• _What is needed_:
All lines of the records below that contain the word "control" must be listed.

• _Extracted material_:

▼

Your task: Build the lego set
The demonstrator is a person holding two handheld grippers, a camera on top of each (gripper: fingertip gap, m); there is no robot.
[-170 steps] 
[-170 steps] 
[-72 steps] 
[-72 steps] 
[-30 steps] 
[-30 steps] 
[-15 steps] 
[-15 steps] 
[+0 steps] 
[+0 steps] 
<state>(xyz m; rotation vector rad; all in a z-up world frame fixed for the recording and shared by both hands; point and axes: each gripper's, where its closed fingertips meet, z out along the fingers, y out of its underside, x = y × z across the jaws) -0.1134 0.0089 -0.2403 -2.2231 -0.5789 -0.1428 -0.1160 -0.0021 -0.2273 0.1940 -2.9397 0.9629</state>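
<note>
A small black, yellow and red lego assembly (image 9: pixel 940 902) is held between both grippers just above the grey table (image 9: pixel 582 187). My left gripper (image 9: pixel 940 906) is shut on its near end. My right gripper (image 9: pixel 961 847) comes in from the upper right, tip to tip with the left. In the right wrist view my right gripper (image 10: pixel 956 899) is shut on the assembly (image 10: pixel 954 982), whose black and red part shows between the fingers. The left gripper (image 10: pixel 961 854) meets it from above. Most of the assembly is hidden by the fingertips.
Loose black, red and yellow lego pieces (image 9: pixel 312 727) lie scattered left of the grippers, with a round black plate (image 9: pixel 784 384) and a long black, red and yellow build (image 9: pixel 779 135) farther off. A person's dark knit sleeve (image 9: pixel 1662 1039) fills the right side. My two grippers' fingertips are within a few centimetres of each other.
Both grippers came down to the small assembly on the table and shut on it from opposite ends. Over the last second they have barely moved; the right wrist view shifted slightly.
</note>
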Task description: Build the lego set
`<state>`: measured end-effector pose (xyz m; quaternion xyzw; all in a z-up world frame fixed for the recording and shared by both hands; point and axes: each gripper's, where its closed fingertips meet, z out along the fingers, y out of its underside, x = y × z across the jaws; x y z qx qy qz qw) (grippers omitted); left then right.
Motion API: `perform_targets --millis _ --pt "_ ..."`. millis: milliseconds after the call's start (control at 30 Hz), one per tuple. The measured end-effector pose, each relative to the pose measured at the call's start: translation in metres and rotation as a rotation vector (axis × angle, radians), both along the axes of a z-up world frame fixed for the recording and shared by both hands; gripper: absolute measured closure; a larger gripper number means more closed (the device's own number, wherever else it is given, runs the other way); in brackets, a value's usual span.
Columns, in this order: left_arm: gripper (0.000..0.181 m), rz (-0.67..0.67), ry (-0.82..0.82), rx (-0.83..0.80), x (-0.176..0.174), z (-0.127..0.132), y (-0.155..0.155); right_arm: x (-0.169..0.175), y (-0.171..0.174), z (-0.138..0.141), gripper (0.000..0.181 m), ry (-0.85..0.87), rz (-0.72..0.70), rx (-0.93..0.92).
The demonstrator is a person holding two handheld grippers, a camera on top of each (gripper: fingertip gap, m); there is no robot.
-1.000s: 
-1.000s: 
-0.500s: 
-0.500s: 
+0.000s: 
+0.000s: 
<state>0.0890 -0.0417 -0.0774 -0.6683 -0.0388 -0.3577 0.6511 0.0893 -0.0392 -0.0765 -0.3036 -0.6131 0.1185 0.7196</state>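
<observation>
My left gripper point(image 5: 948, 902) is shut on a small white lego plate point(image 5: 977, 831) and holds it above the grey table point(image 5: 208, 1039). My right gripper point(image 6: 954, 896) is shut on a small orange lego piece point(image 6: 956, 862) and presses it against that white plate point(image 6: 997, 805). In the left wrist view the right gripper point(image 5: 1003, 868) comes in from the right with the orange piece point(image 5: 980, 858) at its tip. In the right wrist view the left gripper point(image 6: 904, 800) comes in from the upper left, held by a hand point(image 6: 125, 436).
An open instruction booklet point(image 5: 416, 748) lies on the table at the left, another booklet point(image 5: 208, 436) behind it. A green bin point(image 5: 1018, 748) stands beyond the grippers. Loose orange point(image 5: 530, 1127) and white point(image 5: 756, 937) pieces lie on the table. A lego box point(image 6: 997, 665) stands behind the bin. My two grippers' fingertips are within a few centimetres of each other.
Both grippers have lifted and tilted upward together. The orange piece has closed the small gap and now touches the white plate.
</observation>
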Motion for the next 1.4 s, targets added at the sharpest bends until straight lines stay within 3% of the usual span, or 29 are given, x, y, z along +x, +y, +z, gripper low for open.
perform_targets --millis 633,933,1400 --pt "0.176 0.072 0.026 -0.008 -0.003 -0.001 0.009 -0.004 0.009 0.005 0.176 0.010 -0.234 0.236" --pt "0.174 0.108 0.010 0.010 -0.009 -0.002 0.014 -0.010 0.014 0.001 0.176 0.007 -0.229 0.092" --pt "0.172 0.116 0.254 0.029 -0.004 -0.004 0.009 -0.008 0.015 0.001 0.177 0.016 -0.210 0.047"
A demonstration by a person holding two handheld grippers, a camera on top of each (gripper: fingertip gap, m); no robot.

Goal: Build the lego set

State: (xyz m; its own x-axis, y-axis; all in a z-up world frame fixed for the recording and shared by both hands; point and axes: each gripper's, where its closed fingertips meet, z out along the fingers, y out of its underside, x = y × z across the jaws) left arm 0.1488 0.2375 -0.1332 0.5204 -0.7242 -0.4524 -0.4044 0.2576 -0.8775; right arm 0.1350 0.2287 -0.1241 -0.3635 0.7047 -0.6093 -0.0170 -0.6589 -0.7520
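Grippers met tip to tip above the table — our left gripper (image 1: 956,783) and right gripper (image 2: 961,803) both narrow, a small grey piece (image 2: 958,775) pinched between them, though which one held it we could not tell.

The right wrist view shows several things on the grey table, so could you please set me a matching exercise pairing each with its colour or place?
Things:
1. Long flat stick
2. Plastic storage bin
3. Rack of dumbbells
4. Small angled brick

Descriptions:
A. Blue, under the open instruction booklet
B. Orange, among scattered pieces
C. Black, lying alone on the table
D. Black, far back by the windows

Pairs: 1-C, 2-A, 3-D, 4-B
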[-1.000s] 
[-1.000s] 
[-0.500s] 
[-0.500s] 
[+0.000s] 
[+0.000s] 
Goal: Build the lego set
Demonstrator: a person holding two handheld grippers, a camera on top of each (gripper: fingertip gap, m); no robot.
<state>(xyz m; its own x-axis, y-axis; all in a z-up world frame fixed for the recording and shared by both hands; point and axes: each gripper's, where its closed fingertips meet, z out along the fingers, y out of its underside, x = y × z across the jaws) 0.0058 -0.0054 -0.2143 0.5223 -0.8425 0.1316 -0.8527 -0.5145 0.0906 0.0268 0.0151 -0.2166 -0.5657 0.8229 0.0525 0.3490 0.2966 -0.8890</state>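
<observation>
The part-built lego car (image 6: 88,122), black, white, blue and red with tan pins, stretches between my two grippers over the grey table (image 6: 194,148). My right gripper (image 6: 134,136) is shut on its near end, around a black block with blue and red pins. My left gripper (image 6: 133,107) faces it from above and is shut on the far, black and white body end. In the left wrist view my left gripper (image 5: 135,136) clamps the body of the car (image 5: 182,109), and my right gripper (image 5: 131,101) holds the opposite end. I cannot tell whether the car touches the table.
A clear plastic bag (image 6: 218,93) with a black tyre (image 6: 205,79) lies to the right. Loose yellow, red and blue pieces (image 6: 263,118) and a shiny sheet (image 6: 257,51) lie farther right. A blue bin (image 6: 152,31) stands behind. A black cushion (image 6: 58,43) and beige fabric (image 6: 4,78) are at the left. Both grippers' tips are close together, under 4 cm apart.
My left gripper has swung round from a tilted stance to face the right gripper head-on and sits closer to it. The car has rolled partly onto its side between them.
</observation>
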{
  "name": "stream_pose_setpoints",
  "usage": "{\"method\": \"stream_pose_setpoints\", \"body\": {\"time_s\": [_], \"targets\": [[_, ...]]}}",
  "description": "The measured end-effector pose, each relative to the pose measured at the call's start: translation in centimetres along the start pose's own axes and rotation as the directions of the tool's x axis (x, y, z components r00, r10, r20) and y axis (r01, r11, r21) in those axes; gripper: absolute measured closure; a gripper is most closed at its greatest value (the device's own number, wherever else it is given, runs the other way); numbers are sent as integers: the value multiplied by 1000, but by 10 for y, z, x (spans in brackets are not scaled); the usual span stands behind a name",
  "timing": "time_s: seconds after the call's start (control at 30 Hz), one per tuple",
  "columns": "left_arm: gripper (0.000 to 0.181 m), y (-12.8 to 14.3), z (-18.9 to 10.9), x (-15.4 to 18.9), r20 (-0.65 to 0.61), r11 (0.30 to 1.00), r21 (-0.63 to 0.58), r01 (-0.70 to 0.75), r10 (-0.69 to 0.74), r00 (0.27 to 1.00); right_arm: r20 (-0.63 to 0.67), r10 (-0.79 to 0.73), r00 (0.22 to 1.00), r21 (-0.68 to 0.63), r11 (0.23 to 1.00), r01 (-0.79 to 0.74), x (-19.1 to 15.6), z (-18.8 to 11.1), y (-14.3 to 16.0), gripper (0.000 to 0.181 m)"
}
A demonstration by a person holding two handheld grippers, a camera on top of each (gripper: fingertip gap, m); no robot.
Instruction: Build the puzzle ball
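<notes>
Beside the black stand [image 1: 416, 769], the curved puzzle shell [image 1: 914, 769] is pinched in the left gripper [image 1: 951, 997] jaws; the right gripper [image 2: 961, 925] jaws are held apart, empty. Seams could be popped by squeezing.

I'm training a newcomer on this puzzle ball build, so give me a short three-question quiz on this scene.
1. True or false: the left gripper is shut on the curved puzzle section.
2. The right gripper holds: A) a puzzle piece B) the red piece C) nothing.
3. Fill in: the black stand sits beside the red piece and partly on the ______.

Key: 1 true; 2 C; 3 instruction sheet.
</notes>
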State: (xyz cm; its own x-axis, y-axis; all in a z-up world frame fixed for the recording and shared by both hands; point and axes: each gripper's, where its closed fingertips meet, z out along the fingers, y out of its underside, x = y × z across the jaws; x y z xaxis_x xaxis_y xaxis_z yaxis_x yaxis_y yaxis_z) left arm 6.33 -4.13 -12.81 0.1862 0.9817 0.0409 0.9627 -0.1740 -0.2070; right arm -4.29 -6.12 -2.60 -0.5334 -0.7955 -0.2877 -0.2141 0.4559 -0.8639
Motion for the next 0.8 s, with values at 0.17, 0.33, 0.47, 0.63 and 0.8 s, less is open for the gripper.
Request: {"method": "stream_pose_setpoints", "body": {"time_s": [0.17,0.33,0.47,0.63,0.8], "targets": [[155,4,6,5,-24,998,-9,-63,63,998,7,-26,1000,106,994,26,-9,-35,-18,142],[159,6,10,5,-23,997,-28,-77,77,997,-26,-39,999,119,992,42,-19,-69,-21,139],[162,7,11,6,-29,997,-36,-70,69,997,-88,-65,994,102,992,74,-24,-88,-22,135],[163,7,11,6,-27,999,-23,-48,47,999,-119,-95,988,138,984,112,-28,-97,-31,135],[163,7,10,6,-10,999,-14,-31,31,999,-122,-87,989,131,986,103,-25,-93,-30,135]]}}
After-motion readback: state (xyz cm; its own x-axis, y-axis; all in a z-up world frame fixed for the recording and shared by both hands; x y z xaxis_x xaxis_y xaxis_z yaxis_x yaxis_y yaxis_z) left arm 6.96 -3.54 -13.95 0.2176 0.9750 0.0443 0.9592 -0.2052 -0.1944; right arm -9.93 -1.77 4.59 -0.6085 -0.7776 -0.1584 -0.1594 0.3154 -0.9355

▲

• _Answer below_:
Motion API: `perform_targets --millis _ --pt "_ ..."`. millis: milliseconds after the call's start (control at 30 Hz), one per tuple. The measured end-effector pose, each relative to the pose measured at the call's start: translation in metres and rotation as a rotation vector (axis × angle, radians), both along the axes of a z-up world frame fixed for the recording and shared by both hands; gripper: absolute measured closure; a larger gripper number means more closed (the device's own number, wherever else it is given, runs the other way); in brackets, a value's usual span.
  "timing": "time_s: seconds after the call's start (control at 30 Hz), one per tuple",

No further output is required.